_Problem description_: All entries that follow are to be written out verbatim.

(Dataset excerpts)
____________

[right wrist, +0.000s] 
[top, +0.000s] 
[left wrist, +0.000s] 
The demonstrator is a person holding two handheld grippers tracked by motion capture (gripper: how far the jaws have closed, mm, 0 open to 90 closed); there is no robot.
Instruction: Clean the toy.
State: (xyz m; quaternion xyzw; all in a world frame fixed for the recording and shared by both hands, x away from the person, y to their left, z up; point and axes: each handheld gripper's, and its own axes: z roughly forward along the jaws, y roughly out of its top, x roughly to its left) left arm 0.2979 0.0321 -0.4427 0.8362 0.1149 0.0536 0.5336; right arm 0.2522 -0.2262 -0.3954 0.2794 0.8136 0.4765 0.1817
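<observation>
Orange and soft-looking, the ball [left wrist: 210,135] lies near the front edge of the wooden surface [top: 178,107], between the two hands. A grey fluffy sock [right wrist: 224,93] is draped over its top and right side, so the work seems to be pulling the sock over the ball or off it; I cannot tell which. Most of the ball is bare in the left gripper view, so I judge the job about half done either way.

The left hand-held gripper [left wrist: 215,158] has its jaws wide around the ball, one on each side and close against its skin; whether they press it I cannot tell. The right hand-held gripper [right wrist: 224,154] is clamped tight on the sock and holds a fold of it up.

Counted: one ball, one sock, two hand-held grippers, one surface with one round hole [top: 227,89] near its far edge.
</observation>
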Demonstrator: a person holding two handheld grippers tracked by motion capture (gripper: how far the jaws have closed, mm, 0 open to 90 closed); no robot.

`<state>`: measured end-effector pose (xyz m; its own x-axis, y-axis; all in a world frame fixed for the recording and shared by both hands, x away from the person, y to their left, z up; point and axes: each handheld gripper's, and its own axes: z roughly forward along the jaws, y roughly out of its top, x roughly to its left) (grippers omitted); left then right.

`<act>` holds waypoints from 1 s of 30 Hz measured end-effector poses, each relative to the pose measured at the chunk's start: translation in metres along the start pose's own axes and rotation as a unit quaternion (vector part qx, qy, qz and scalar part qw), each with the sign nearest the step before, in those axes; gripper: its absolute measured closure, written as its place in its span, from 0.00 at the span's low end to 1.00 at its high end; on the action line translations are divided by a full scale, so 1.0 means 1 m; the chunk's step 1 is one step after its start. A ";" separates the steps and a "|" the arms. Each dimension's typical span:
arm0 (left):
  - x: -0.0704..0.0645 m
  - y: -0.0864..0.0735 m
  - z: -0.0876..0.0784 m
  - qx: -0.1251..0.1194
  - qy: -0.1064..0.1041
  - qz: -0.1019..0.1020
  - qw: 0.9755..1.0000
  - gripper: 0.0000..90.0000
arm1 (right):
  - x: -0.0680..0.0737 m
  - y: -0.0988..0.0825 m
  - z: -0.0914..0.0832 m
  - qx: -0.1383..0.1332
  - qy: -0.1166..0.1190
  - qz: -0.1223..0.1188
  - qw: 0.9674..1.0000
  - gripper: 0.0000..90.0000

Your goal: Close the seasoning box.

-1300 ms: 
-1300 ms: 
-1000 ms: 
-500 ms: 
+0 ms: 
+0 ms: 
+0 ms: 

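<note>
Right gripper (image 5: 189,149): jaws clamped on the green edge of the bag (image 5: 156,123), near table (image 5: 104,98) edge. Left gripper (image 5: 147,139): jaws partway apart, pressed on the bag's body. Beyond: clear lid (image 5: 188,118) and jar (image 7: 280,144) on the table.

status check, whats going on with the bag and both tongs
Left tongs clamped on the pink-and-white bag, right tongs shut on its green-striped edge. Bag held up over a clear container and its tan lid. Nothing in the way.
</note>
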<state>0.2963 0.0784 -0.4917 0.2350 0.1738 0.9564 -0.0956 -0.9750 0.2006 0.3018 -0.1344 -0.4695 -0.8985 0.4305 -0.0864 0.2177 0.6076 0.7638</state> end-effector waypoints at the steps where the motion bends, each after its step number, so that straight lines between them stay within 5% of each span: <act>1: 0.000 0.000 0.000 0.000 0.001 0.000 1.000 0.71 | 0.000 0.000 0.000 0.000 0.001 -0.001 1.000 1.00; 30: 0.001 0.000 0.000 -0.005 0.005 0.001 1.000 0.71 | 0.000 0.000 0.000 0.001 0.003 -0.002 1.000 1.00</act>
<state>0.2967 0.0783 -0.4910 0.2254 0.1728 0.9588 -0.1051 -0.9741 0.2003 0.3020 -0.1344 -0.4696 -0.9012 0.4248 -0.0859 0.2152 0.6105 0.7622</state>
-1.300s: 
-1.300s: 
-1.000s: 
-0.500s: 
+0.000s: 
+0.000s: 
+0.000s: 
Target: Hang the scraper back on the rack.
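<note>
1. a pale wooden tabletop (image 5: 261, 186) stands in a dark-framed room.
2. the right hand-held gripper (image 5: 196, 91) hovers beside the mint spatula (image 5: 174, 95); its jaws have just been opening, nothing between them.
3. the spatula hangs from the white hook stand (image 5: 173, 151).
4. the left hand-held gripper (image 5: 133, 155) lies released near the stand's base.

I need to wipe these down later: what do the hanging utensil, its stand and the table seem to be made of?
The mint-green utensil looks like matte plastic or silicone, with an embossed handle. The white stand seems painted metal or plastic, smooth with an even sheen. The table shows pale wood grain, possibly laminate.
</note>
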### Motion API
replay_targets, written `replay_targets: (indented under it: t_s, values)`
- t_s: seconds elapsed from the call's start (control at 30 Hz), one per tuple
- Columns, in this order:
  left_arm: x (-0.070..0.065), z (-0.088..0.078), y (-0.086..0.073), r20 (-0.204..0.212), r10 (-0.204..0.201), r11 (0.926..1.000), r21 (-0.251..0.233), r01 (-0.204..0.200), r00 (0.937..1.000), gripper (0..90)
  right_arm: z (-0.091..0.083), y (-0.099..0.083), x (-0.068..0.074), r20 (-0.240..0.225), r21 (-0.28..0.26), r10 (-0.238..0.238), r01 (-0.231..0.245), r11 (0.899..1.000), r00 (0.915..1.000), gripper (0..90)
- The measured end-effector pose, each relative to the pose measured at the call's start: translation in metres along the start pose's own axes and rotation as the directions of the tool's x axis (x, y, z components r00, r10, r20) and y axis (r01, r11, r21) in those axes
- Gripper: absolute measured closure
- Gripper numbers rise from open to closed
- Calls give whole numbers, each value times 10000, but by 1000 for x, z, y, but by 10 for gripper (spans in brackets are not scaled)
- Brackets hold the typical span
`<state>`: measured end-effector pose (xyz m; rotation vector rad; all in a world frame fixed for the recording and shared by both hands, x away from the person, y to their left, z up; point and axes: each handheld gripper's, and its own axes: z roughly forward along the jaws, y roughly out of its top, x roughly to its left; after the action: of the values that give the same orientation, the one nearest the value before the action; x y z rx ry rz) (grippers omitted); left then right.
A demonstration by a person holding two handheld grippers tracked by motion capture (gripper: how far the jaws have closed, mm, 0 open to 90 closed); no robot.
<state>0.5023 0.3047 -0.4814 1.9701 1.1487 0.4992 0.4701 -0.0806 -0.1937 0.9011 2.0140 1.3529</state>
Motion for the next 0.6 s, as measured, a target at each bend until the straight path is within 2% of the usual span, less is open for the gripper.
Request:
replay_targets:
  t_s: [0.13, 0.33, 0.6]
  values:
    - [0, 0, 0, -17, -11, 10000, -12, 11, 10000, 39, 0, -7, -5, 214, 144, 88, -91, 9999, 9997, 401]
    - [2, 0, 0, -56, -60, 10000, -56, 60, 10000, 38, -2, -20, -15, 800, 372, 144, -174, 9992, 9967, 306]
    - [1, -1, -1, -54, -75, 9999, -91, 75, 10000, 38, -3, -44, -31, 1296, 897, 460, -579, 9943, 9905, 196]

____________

_Solved problem_:
[right wrist, +0.000s] 
[top, +0.000s] 
[left wrist, +0.000s] 
The demonstrator is a person holding two handheld grippers tracked by motion capture (gripper: how far the jaws have closed, mm, 0 open to 90 closed); there is no robot.
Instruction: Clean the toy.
State: (xyz m; quaternion xyzw; all in a world frame fixed for the recording and shared by both hands, x away from the person, y to their left, z up; point and axes: each handheld gripper's, and its own axes: z roughly forward along the jaws, y roughly out of its top, x roughly to its left) left arm 0.2979 0.0321 -0.4427 0.8362 0.1149 0.0536 0.5336; right arm 0.2522 -0.2262 -0.3954 0.2794 0.8136 0.4765 0.1817
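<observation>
Orange and soft-looking, the ball [left wrist: 210,135] lies near the front edge of the wooden surface [top: 178,107], between the two hands. A grey fluffy sock [right wrist: 224,93] is draped over its top and right side, so the work seems to be pulling the sock over the ball or off it; I cannot tell which. Most of the ball is bare in the left gripper view, so I judge the job about half done either way.

The left hand-held gripper [left wrist: 215,158] has its jaws wide around the ball, one on each side and close against its skin; whether they press it I cannot tell. The right hand-held gripper [right wrist: 224,154] is clamped tight on the sock and holds a fold of it up.

Counted: one ball, one sock, two hand-held grippers, one surface with one round hole [top: 227,89] near its far edge.
</observation>
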Demonstrator: a person holding two handheld grippers tracked by motion capture (gripper: how far the jaws have closed, mm, 0 open to 90 closed); no robot.

`<state>`: measured end-effector pose (xyz m; its own x-axis, y-axis; all in a world frame fixed for the recording and shared by both hands, x away from the person, y to their left, z up; point and axes: each handheld gripper's, and its own axes: z roughly forward along the jaws, y roughly out of its top, x roughly to its left) (grippers omitted); left then right.

`<act>` holds waypoints from 1 s of 30 Hz measured end-effector poses, each relative to the pose measured at the chunk's start: translation in metres along the start pose's own axes and rotation as a unit quaternion (vector part qx, qy, qz and scalar part qw), each with the sign nearest the step before, in those axes; gripper: its absolute measured closure, written as its place in its span, from 0.00 at the span's low end to 1.00 at its high end; on the action line translations are divided by a full scale, so 1.0 means 1 m; the chunk's step 1 is one step after its start. A ";" separates the steps and a "|" the arms. Each dimension's typical span:
arm0 (left):
  - x: -0.0704..0.0645 m
  - y: -0.0864..0.0735 m
  - z: -0.0876..0.0784 m
  - qx: -0.1251..0.1194
  - qy: -0.1064..0.1041
  - qz: -0.1019..0.1020
  - qw: 0.9755..1.0000
  - gripper: 0.0000..90.0000
arm1 (right):
  - x: -0.0680..0.0737 m
  - y: -0.0988..0.0825 m
  - z: -0.0914..0.0832 m
  - qx: -0.1383..0.1332
  - qy: -0.1166..0.1190
  - qz: -0.1223..0.1188
  - qw: 0.9674..1.0000
  - gripper: 0.0000..90.0000

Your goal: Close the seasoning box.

-1300 ms: 
-1300 ms: 
-1000 ms: 
-500 ms: 
+0 ms: 
+0 ms: 
+0 ms: 

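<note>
Right gripper (image 5: 189,149): jaws clamped on the green edge of the bag (image 5: 156,123), near table (image 5: 104,98) edge. Left gripper (image 5: 147,139): jaws partway apart, pressed on the bag's body. Beyond: clear lid (image 5: 188,118) and jar (image 7: 280,144) on the table.

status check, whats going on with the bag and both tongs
Left tongs clamped on the pink-and-white bag, right tongs shut on its green-striped edge. Bag held up over a clear container and its tan lid. Nothing in the way.
</note>
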<state>0.2963 0.0784 -0.4917 0.2350 0.1738 0.9564 -0.0956 -0.9750 0.2006 0.3018 -0.1344 -0.4695 -0.8985 0.4305 -0.0864 0.2177 0.6076 0.7638</state> end-effector waypoints at the steps where the motion bends, each after its step number, so that straight lines between them stay within 5% of each span: <act>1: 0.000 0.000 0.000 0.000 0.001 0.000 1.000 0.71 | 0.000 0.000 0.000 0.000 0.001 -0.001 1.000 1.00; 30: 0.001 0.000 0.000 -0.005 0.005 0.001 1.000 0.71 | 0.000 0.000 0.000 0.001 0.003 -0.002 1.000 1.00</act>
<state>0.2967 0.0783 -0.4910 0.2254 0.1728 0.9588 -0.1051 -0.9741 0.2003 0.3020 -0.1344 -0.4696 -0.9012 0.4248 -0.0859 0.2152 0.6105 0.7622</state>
-1.300s: 
-1.300s: 
-1.000s: 
-0.500s: 
+0.000s: 
+0.000s: 
+0.000s: 
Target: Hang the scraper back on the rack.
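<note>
1. a pale wooden tabletop (image 5: 261, 186) stands in a dark-framed room.
2. the right hand-held gripper (image 5: 196, 91) hovers beside the mint spatula (image 5: 174, 95); its jaws have just been opening, nothing between them.
3. the spatula hangs from the white hook stand (image 5: 173, 151).
4. the left hand-held gripper (image 5: 133, 155) lies released near the stand's base.

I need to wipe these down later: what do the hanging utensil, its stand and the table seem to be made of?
The mint-green utensil looks like matte plastic or silicone, with an embossed handle. The white stand seems painted metal or plastic, smooth with an even sheen. The table shows pale wood grain, possibly laminate.
</note>
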### Motion API
replay_targets, written `replay_targets: (indented under it: t_s, values)`
- t_s: seconds elapsed from the call's start (control at 30 Hz), one per tuple
- Columns, in this order:
  left_arm: x (-0.070..0.065), z (-0.088..0.078), y (-0.086..0.073), r20 (-0.204..0.212), r10 (-0.204..0.201), r11 (0.926..1.000), r21 (-0.251..0.233), r01 (-0.204..0.200), r00 (0.937..1.000), gripper (0..90)
  right_arm: z (-0.091..0.083), y (-0.099..0.083), x (-0.068..0.074), r20 (-0.240..0.225), r21 (-0.28..0.26), r10 (-0.238..0.238), r01 (-0.231..0.245), r11 (0.899..1.000), r00 (0.915..1.000), gripper (0..90)
- The measured end-effector pose, each relative to the pose measured at the call's start: translation in metres along the start pose's own axes and rotation as the directions of the tool's x axis (x, y, z components r00, r10, r20) and y axis (r01, r11, r21) in those axes
- Gripper: absolute measured closure
- Gripper numbers rise from open to closed
- Calls give whole numbers, each value times 10000, but by 1000 for x, z, y, but by 10 for gripper (spans in brackets are not scaled)
- Brackets hold the typical span
`<state>`: measured end-effector pose (xyz m; rotation vector rad; all in a world frame fixed for the recording and shared by both hands, x away from the person, y to their left, z up; point and axes: each handheld gripper's, and its own axes: z roughly forward along the jaws, y roughly out of its top, x roughly to its left; after the action: of the values that give the same orientation, the one nearest the value before the action; x y z rx ry rz) (grippers omitted); left then right.
A demonstration by a person holding two handheld grippers tracked by motion capture (gripper: how far the jaws have closed, mm, 0 open to 90 closed); no robot.
<state>0.5023 0.3047 -0.4814 1.9701 1.1487 0.4992 0.4701 -0.0806 -0.1937 0.9011 2.0140 1.3529</state>
Motion for the next 0.6 s, as measured, a target at each bend until the straight path is within 2% of the usual span, less is open for the gripper.
Request:
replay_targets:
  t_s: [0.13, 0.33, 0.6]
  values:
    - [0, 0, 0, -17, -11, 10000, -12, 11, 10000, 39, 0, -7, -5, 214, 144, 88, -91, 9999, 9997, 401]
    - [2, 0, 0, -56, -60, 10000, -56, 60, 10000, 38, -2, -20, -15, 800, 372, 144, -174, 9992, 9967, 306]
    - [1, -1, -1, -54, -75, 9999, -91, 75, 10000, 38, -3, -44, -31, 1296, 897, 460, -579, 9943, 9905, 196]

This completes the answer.